◆ **Task requirements**:
Transcribe exactly everything in the data below from the line containing "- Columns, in" down to the line containing "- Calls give", both lines included and nothing further.

◆ **Data block**:
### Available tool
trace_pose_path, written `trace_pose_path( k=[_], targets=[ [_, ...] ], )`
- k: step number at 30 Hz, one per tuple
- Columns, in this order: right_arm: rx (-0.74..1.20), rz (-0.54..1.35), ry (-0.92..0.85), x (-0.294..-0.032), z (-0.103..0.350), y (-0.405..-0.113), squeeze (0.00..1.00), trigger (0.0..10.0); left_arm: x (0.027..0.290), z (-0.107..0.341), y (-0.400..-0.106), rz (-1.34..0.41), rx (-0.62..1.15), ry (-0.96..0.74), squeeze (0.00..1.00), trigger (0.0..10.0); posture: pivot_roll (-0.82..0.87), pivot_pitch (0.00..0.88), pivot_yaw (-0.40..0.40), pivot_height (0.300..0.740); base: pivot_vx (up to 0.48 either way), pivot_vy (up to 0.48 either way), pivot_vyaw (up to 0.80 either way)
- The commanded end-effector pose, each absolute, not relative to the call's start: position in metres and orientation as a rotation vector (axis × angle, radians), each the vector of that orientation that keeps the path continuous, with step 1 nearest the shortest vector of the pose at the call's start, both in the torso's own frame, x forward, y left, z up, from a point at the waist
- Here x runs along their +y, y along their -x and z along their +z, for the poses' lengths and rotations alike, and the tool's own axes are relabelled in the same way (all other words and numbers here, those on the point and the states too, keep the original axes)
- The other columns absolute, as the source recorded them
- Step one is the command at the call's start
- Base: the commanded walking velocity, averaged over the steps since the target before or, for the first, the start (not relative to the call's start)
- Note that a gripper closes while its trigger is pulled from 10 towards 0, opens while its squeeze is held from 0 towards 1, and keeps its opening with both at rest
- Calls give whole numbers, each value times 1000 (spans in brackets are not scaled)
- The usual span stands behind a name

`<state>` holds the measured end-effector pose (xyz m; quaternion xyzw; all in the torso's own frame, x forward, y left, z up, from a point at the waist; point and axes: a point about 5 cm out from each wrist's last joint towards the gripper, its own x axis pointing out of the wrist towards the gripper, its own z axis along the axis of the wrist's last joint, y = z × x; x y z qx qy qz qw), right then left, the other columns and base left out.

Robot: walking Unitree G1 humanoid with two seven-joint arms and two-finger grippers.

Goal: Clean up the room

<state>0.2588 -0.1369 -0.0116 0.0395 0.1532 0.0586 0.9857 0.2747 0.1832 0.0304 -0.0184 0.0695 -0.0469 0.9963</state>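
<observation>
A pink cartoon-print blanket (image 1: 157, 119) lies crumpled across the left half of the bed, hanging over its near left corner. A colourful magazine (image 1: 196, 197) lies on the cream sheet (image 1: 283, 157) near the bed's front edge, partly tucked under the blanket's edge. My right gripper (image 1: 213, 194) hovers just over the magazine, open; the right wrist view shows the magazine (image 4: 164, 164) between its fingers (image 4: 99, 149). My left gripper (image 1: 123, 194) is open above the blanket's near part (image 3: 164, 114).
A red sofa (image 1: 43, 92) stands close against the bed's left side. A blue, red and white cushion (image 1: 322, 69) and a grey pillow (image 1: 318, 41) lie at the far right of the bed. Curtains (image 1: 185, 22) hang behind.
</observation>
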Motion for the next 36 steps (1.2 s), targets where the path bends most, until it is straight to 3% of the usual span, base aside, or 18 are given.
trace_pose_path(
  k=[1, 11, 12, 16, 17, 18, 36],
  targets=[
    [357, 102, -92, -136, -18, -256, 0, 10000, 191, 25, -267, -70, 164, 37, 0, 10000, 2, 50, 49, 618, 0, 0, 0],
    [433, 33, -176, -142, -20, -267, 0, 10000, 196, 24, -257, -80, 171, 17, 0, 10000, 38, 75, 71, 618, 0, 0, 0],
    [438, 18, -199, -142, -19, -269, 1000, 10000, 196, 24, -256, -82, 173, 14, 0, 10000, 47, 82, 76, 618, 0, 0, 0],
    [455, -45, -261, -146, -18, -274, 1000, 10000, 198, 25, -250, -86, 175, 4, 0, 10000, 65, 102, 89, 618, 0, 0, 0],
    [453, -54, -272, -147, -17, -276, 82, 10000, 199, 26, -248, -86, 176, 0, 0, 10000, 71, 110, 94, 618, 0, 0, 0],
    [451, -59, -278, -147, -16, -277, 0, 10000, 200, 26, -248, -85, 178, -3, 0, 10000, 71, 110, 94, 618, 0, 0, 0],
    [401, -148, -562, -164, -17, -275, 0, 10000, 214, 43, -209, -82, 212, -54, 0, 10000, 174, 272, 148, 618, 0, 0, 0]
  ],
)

◆ **The completed task**:
- Columns, in this order: right_arm: rx (-0.74..1.20), rz (-0.54..1.35), ry (-0.92..0.85), x (-0.294..-0.032), z (-0.103..0.350), y (-0.405..-0.113), squeeze (0.00..1.00), trigger (0.0..10.0); left_arm: x (0.027..0.290), z (-0.107..0.341), y (-0.400..-0.106), rz (-1.34..0.41), rx (-0.62..1.15), ry (-0.96..0.74), squeeze (0.00..1.00), trigger (0.0..10.0); posture: pivot_roll (-0.82..0.87), pivot_pitch (0.00..0.88), pivot_yaw (-0.40..0.40), pivot_height (0.300..0.740); base: pivot_vx (up to 0.48 either way), pivot_vy (up to 0.48 either way), pivot_vyaw (up to 0.80 either way)
- The commanded end-effector pose, each absolute, not relative to the call's start: position in metres and orientation as a rotation vector (axis × angle, radians), each the vector of that orientation that keeps the path continuous, with step 1 nearest the shortest vector of the pose at the call's start, both in the torso's own frame, x forward, y left, z up, from a point at the waist
- Here x runs along their +y, y along their -x and z along their +z, for the poses' lengths and rotations alike, and the tool's own axes are relabelled in the same way (all other words and numbers here, those on the point and the states too, keep the original axes)
- The other columns absolute, as the source recorded them
- Step one is the command at the call's start
- Base: the commanded walking velocity, averaged over the steps since the target before or, for the first, the start (not relative to the call's start)
- Note that a gripper closes while its trigger is pulled from 10 towards 0, opens while its squeeze is held from 0 towards 1, and keeps its opening with both at rest
- Calls give whole numbers, each value times 1000 (spans in brackets are not scaled)

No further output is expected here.